From the listing below, copy only the lines running from the line that contains "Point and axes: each" to the line that contains "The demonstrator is", both included.

↓↓↓

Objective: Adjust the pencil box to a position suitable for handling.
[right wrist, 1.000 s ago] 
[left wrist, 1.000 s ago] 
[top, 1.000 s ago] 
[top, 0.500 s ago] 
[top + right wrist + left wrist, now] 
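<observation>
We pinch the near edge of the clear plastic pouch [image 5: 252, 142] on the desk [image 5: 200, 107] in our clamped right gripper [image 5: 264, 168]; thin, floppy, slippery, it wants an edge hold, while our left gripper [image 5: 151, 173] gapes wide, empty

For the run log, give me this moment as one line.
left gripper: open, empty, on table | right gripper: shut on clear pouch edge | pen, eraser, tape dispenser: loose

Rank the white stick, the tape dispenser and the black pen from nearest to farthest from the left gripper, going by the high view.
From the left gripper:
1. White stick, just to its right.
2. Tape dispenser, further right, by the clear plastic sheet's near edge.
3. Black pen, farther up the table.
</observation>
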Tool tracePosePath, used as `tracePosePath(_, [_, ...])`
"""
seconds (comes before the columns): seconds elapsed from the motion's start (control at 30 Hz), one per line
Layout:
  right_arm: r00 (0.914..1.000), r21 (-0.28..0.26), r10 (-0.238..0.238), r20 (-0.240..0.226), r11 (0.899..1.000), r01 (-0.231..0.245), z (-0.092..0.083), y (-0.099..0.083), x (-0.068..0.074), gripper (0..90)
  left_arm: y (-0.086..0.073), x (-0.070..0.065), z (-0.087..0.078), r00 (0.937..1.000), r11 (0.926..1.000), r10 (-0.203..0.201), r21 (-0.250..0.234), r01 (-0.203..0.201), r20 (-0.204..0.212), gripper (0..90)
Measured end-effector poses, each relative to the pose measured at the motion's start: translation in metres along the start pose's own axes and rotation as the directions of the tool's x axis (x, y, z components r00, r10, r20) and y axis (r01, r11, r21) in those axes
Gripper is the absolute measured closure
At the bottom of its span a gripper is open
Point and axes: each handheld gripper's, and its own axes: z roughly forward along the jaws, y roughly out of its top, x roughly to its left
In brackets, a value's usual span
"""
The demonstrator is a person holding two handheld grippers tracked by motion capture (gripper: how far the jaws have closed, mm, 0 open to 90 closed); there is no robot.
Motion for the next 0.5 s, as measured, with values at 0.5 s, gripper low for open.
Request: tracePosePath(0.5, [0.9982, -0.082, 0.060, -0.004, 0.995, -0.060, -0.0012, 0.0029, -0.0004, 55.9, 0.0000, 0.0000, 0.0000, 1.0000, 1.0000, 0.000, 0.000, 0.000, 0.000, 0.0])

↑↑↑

ANSWER —
Point and axes: each handheld gripper's, and its own axes: z roughly forward along the jaws, y roughly out of its top, x roughly to its left
In brackets, a value's usual span
"""
The demonstrator is a person holding two handheld grippers tracked by motion capture (gripper: how far the jaws have closed, mm, 0 open to 90 closed); there is no robot.

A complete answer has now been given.